▸ **Task brief**: Write out each line below precisely, passing over the pictures.

[Dataset records]
>>>>

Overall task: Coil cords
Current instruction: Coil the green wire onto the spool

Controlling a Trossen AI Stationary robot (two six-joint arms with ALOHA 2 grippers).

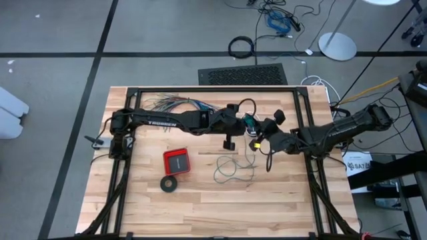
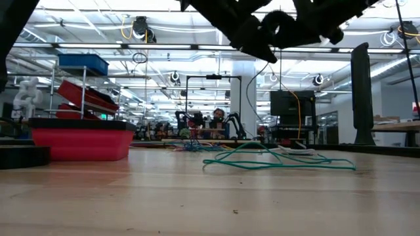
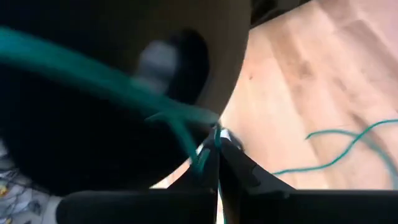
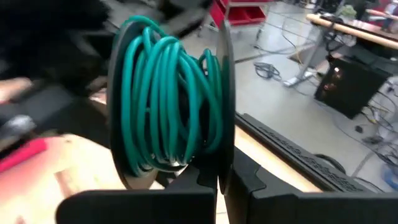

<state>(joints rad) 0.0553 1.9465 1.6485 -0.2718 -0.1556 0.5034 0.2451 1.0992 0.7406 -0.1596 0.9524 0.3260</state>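
Pinching teal wire (image 3: 186,124), left pincer (image 3: 217,155) closed.

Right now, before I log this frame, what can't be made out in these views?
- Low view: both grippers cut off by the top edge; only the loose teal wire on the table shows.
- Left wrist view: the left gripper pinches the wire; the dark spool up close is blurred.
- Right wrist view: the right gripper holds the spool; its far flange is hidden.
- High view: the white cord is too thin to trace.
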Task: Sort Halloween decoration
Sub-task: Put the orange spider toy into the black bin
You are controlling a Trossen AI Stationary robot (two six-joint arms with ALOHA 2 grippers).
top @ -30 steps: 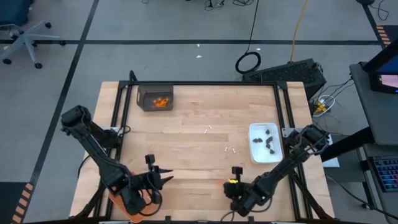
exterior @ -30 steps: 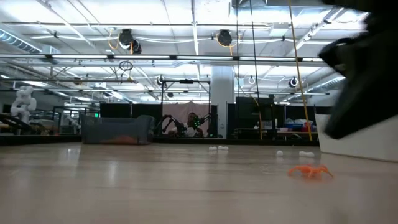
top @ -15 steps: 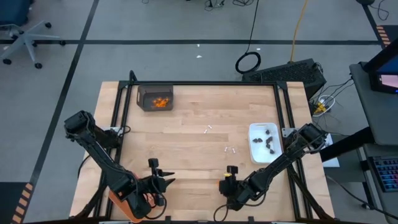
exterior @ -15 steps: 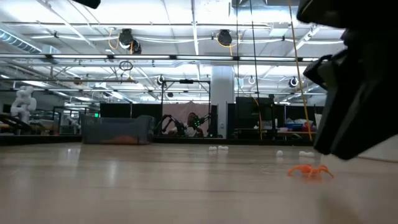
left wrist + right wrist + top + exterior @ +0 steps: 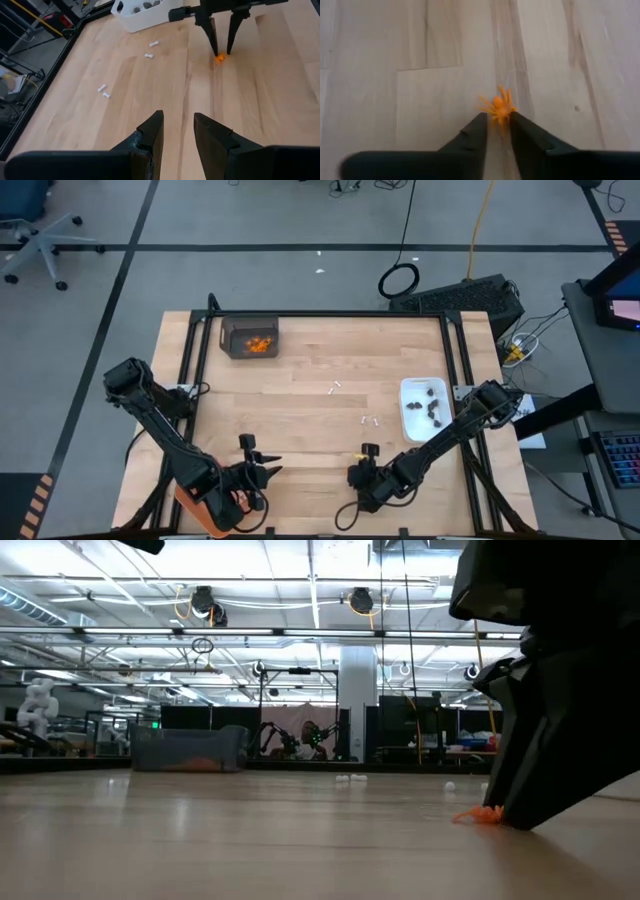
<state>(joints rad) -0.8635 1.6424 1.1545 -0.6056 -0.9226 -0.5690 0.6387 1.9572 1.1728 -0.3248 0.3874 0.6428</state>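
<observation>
Straddling the orange spider [image 5: 498, 107], right gripper [image 5: 222, 51] has fingers slightly parted, not yet pinching. Risk: closing off-centre flicks it away across the table [image 5: 310, 430]. Left gripper [image 5: 177, 131] waits near-left, slightly parted, empty.

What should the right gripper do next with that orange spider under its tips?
Probably close. The right gripper stands over the orange spider on the table, its fingers slightly parted with the spider just at the tips, so it is not yet gripped. Closing should pinch it for a lift, likely toward the dark bin with orange bits. The left gripper waits nearby.
</observation>
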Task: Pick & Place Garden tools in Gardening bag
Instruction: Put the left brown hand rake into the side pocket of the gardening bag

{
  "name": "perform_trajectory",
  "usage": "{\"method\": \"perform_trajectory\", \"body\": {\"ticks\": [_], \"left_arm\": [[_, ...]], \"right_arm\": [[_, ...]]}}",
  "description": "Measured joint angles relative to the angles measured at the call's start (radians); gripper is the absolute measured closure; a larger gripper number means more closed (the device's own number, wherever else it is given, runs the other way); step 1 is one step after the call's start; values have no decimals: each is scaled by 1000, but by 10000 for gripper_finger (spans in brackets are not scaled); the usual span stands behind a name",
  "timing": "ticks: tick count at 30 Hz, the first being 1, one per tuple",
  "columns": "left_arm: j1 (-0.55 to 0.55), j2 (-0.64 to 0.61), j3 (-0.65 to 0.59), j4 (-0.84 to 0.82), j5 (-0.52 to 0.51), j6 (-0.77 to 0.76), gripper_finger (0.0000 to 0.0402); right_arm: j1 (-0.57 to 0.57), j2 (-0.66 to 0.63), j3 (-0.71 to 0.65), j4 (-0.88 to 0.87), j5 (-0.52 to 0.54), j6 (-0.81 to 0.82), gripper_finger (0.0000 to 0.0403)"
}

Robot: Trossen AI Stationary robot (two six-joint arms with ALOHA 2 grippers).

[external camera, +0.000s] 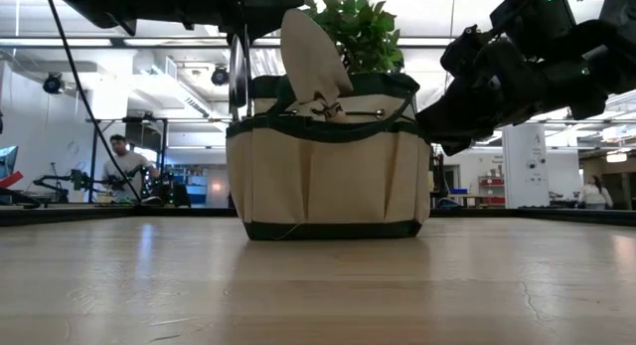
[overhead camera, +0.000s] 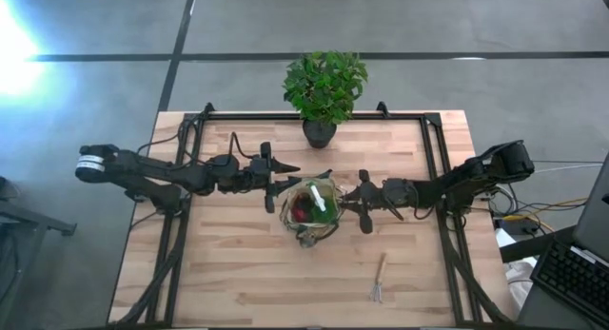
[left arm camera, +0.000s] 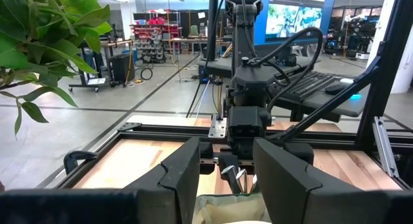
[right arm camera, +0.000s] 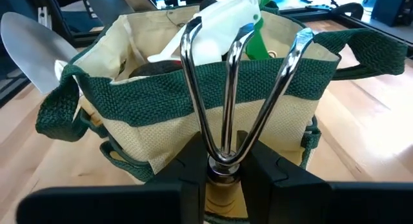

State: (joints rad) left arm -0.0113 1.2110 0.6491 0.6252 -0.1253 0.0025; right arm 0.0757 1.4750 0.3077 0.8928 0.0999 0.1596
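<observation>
1. Bag (overhead camera: 311, 212): olive-khaki with green trim, upright at mid-desk (overhead camera: 228, 273), between the two arms. Already inside: a white-and-green spray bottle (right arm camera: 222, 24), a red item (overhead camera: 301, 211), and a trowel (external camera: 313, 62) with its blade standing above the rim.
2. Right claw (right arm camera: 222, 161): clenched on the neck of a three-tine fork (right arm camera: 232, 88), tines pointing forward at the bag's near wall, just beside the rim.
3. Left claw (left arm camera: 226, 169): fingers parted, grasping nothing, hovering just beside the bag's far rim, facing the right arm.
4. Rake (overhead camera: 379, 281): lying loose on the desk, well apart from the bag, toward the front right; not yet collected.
5. Plant (overhead camera: 324, 87): potted, at the desk's back edge; not part of the job.
6. Step in hand, by judgement: placing the fork. Raise the tines clear of the green trim, carry them over the mouth, aim for the gap beside the bottle, and release only once the head is well inside.
7. Risk: tines catching the strap (right arm camera: 361, 46) or tipping the soft bag; the left claw looks placed to steady the rim.
</observation>
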Motion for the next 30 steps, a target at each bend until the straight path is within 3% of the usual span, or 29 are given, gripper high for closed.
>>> {"method": "perform_trajectory", "body": {"ticks": [6, 10, 30], "left_arm": [[0, 0, 0, 0, 0, 0, 255], [0, 0, 0, 0, 0, 0, 254], [0, 0, 0, -22, 0, 1, 254]], "right_arm": [[0, 0, 0, -5, 15, -2, 284], [0, 0, 0, -4, 31, -2, 260], [18, -74, -1, -19, 30, -68, 246]]}}
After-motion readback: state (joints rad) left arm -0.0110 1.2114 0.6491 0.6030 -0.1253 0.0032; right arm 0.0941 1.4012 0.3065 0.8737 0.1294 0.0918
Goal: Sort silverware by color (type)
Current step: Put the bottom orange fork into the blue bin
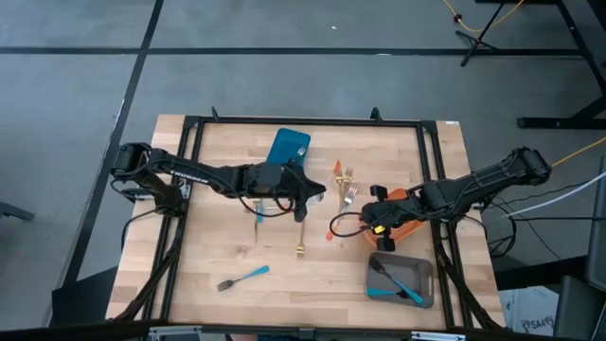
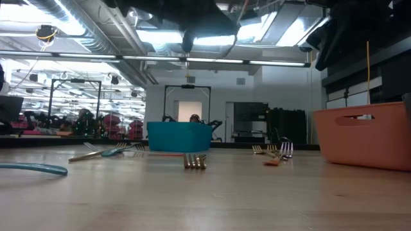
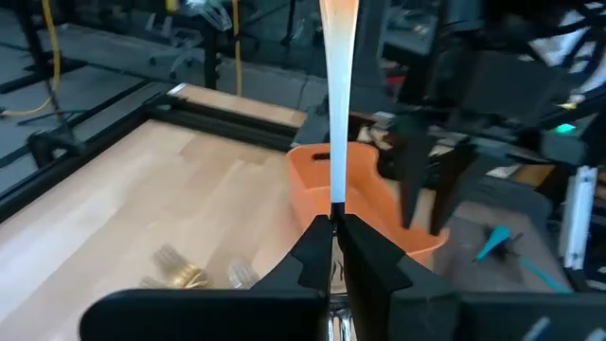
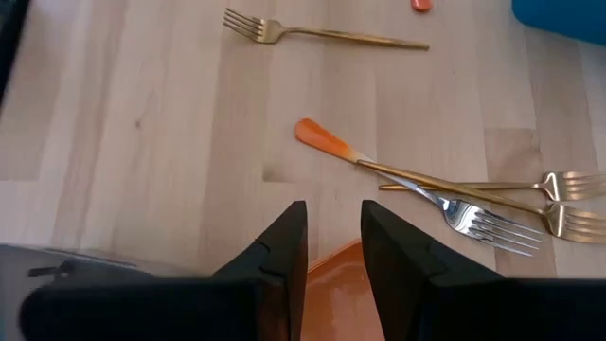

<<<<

▸ **Solution below**:
Overall task: Coil cords
Current instruction: Coil the green wire onto the spool

Controlling a Trossen AI Stationary robot (two six-joint arms with ALOHA 2 grippers).


<state>(joints rad) 0.0553 1.9465 1.6485 -0.2718 -0.1556 0.5034 0.2451 1.0992 0.7406 -0.1596 0.9524 0.3260</state>
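Pinching teal wire (image 3: 186,124), left pincer (image 3: 217,155) closed.

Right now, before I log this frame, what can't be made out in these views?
- Low view: both grippers cut off by the top edge; only the loose teal wire on the table shows.
- Left wrist view: the left gripper pinches the wire; the dark spool up close is blurred.
- Right wrist view: the right gripper holds the spool; its far flange is hidden.
- High view: the white cord is too thin to trace.
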Task: Sort Halloween decoration
Sub-task: Put the orange spider toy into the black bin
You are controlling a Trossen AI Stationary robot (two six-joint arms with ALOHA 2 grippers).
top @ -30 steps: 
exterior @ -30 steps: 
top @ -15 steps: 
exterior @ -15 steps: 
left wrist + right wrist + top + exterior @ +0 steps: 
<state>(joints rad) -0.8635 1.6424 1.1545 -0.6056 -0.9226 -0.5690 0.6387 1.9572 1.1728 -0.3248 0.3874 0.6428</state>
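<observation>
Straddling the orange spider [image 5: 498, 107], right gripper [image 5: 222, 51] has fingers slightly parted, not yet pinching. Risk: closing off-centre flicks it away across the table [image 5: 310, 430]. Left gripper [image 5: 177, 131] waits near-left, slightly parted, empty.

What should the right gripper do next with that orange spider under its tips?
Probably close. The right gripper stands over the orange spider on the table, its fingers slightly parted with the spider just at the tips, so it is not yet gripped. Closing should pinch it for a lift, likely toward the dark bin with orange bits. The left gripper waits nearby.
</observation>
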Task: Pick & Place Garden tools in Gardening bag
Instruction: Put the left brown hand rake into the side pocket of the gardening bag

{
  "name": "perform_trajectory",
  "usage": "{\"method\": \"perform_trajectory\", \"body\": {\"ticks\": [_], \"left_arm\": [[_, ...]], \"right_arm\": [[_, ...]]}}",
  "description": "Measured joint angles relative to the angles measured at the call's start (radians); gripper is the absolute measured closure; a larger gripper number means more closed (the device's own number, wherever else it is given, runs the other way); step 1 is one step after the call's start; values have no decimals: each is scaled by 1000, but by 10000 for gripper_finger (spans in brackets are not scaled); the usual span stands behind a name",
  "timing": "ticks: tick count at 30 Hz, the first being 1, one per tuple",
  "columns": "left_arm: j1 (-0.55 to 0.55), j2 (-0.64 to 0.61), j3 (-0.65 to 0.59), j4 (-0.84 to 0.82), j5 (-0.52 to 0.51), j6 (-0.77 to 0.76), gripper_finger (0.0000 to 0.0402); right_arm: j1 (-0.57 to 0.57), j2 (-0.66 to 0.63), j3 (-0.71 to 0.65), j4 (-0.88 to 0.87), j5 (-0.52 to 0.54), j6 (-0.81 to 0.82), gripper_finger (0.0000 to 0.0403)"
}

Robot: Trossen AI Stationary robot (two six-joint arms with ALOHA 2 grippers).

[external camera, +0.000s] 
[overhead camera, +0.000s] 
[left arm camera, +0.000s] 
[right arm camera, +0.000s] 

State: (joints rad) left arm -0.0113 1.2110 0.6491 0.6252 -0.1253 0.0025; right arm 0.0757 1.4750 0.3077 0.8928 0.0999 0.1596
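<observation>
1. Bag (overhead camera: 311, 212): olive-khaki with green trim, upright at mid-desk (overhead camera: 228, 273), between the two arms. Already inside: a white-and-green spray bottle (right arm camera: 222, 24), a red item (overhead camera: 301, 211), and a trowel (external camera: 313, 62) with its blade standing above the rim.
2. Right claw (right arm camera: 222, 161): clenched on the neck of a three-tine fork (right arm camera: 232, 88), tines pointing forward at the bag's near wall, just beside the rim.
3. Left claw (left arm camera: 226, 169): fingers parted, grasping nothing, hovering just beside the bag's far rim, facing the right arm.
4. Rake (overhead camera: 379, 281): lying loose on the desk, well apart from the bag, toward the front right; not yet collected.
5. Plant (overhead camera: 324, 87): potted, at the desk's back edge; not part of the job.
6. Step in hand, by judgement: placing the fork. Raise the tines clear of the green trim, carry them over the mouth, aim for the gap beside the bottle, and release only once the head is well inside.
7. Risk: tines catching the strap (right arm camera: 361, 46) or tipping the soft bag; the left claw looks placed to steady the rim.
</observation>
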Motion for the next 30 steps, a target at each bend until the straight path is within 3% of the usual span, or 29 are given, gripper high for closed.
>>> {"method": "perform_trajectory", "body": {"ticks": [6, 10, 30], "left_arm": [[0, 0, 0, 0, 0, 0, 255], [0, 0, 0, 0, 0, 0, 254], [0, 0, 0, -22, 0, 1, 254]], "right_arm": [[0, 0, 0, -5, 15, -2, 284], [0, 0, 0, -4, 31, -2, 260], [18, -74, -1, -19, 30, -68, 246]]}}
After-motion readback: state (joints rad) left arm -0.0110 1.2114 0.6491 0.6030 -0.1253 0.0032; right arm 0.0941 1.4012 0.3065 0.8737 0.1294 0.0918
Goal: Sort silverware by color (type)
Current step: Put the bottom orange fork into the blue bin

This is the complete output.